Taking the listing below, restate word for word each line from the line with "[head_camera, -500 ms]" to the line with "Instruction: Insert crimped", ends included, and stop there.

Data to process —
----

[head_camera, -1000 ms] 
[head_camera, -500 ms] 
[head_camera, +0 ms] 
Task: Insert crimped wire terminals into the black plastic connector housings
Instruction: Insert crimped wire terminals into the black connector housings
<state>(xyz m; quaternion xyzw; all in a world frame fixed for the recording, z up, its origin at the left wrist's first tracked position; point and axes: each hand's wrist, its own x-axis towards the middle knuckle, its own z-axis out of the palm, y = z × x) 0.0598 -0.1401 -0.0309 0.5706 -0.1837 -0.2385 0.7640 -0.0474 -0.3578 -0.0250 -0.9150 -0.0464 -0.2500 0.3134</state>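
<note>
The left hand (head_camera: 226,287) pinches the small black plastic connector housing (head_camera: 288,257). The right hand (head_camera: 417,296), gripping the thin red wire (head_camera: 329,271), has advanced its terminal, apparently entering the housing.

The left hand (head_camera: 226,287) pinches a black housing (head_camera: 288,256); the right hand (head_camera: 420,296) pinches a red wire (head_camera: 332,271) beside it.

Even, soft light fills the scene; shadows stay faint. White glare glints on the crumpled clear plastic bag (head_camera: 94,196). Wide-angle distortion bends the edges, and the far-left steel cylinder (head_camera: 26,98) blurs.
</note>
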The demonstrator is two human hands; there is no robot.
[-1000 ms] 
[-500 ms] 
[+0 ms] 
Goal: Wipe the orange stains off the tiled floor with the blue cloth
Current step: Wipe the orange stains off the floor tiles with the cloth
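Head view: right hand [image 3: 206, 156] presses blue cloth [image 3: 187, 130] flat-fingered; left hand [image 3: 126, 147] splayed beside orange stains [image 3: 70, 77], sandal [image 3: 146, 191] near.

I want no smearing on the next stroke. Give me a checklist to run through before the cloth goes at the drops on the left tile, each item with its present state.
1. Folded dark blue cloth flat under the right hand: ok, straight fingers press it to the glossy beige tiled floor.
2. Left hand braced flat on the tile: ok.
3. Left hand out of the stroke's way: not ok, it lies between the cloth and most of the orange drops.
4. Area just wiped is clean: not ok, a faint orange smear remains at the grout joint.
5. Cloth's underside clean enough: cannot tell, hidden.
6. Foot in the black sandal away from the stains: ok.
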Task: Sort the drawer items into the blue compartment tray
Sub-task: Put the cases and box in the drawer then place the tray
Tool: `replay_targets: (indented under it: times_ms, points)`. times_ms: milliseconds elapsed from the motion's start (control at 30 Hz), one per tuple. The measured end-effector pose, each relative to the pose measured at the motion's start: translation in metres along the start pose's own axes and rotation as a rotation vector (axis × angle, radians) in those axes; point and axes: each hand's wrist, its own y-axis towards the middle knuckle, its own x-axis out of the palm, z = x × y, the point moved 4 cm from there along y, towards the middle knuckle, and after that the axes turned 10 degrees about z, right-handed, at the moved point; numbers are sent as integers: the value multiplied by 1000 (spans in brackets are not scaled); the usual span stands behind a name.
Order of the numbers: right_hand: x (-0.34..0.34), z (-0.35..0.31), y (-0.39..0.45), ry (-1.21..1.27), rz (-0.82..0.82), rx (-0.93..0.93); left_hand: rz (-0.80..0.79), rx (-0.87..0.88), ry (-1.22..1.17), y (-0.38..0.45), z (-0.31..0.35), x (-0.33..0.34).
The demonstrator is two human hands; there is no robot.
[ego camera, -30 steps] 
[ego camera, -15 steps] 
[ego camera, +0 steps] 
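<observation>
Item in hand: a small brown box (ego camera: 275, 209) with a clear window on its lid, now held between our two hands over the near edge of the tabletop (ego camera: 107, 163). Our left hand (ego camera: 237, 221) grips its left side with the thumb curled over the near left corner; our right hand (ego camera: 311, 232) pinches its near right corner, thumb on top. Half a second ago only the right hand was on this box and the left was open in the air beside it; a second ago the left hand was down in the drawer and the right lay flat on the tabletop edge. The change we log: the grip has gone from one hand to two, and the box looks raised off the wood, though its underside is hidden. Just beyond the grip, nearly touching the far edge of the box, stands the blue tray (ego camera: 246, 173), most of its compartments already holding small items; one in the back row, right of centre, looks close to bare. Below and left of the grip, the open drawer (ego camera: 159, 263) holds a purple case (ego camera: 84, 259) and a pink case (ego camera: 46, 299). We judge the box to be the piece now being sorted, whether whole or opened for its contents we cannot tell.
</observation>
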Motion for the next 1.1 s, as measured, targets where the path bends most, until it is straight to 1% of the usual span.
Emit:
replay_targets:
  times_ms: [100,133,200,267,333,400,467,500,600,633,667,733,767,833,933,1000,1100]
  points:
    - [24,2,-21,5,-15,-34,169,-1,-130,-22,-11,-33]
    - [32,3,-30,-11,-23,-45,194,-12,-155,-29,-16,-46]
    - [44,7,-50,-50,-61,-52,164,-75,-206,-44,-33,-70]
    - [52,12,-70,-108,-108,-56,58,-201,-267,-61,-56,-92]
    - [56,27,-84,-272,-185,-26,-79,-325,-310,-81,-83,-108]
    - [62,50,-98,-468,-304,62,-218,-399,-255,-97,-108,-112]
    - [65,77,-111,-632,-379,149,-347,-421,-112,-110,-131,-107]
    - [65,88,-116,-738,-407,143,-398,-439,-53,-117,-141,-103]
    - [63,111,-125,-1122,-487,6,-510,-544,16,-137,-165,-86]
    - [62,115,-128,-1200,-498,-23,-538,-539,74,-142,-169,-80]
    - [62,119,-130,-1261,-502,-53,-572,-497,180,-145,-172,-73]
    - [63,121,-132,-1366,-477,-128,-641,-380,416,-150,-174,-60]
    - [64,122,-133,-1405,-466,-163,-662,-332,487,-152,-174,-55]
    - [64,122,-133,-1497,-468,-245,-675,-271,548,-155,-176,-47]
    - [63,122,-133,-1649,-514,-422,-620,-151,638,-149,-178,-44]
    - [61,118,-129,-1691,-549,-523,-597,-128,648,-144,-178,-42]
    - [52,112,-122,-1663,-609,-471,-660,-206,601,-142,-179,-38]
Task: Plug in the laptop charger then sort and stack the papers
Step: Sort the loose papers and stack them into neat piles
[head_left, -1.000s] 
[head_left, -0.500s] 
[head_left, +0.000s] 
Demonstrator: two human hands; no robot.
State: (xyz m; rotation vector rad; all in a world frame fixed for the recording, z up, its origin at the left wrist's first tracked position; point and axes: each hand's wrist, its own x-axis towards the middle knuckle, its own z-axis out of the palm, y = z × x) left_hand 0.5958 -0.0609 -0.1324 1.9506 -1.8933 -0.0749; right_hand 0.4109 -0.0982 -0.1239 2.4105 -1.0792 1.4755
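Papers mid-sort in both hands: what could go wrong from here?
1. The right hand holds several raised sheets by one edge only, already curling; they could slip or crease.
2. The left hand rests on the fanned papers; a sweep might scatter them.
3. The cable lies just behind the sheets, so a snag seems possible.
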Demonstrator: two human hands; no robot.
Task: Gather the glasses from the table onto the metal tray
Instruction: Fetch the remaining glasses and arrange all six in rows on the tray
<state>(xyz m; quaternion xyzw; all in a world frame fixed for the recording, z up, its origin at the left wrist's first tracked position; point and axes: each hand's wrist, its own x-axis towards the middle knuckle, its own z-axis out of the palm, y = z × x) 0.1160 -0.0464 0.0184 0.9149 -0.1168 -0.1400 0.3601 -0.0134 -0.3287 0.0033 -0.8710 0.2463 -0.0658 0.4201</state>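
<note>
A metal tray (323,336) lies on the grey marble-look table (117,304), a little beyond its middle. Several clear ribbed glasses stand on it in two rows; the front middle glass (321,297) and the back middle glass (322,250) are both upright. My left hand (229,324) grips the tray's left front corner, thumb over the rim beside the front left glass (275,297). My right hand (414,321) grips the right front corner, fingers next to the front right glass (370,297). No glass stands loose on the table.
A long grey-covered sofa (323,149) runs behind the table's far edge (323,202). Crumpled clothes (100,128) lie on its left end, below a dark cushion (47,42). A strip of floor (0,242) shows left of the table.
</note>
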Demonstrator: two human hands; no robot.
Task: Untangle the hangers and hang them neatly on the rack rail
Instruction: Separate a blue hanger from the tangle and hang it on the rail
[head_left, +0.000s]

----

Worked solution —
[head_camera, -500 ms] 
[head_camera, +0 ms] 
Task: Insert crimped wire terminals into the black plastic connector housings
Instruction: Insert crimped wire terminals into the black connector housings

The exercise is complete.